Work instructions
Here is a listing. Repeat it exactly and in its entirety.

*** Opening Collected material ***

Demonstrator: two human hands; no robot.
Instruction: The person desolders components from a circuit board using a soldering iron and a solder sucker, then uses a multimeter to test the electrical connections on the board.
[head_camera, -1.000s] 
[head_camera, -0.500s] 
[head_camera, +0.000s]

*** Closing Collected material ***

Output below
Demonstrator: two human hands; no robot.
Instruction: The person desolders components from a circuit board using a soldering iron and a solder sucker, then uses a multimeter to test the electrical connections on the board.
[head_camera, -1.000s] 
[head_camera, -0.500s] 
[head_camera, +0.000s]

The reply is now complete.